» **Activity**
Go through the material below and state how many lines include "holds", giving the number only.

» **Information supplied**

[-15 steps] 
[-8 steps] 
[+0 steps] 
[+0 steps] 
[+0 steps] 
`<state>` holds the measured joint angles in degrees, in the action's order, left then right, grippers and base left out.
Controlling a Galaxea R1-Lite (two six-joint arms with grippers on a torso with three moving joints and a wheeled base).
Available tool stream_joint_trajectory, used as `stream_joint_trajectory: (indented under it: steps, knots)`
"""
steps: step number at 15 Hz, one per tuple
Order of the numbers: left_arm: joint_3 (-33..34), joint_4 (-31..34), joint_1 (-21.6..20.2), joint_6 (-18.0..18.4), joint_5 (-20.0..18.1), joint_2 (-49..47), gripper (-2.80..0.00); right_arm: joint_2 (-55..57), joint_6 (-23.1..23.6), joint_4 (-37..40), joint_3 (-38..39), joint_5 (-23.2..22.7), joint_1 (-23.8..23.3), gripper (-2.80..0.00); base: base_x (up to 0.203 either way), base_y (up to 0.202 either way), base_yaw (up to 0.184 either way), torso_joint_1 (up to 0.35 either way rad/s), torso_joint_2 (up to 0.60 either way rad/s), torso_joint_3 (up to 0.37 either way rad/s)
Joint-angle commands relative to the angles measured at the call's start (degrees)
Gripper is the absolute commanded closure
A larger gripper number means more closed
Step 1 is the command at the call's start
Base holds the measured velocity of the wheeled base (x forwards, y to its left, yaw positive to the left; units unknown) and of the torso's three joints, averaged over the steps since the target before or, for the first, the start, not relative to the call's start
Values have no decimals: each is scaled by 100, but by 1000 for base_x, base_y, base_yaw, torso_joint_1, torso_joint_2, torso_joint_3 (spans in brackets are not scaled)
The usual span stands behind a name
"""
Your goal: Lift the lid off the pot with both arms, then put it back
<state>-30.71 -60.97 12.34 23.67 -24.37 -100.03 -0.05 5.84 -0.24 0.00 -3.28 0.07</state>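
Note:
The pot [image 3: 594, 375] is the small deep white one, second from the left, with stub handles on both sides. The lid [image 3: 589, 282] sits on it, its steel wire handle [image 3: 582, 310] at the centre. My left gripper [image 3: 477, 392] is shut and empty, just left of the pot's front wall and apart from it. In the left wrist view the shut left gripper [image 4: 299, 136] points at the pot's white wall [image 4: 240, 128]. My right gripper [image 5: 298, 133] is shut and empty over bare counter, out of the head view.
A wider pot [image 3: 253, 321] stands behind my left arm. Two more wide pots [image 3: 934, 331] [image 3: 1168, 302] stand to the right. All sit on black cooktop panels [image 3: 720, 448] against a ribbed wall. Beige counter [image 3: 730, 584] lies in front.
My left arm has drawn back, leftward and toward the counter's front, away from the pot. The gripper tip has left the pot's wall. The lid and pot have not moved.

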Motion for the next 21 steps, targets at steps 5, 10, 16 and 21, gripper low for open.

» **Final answer**
2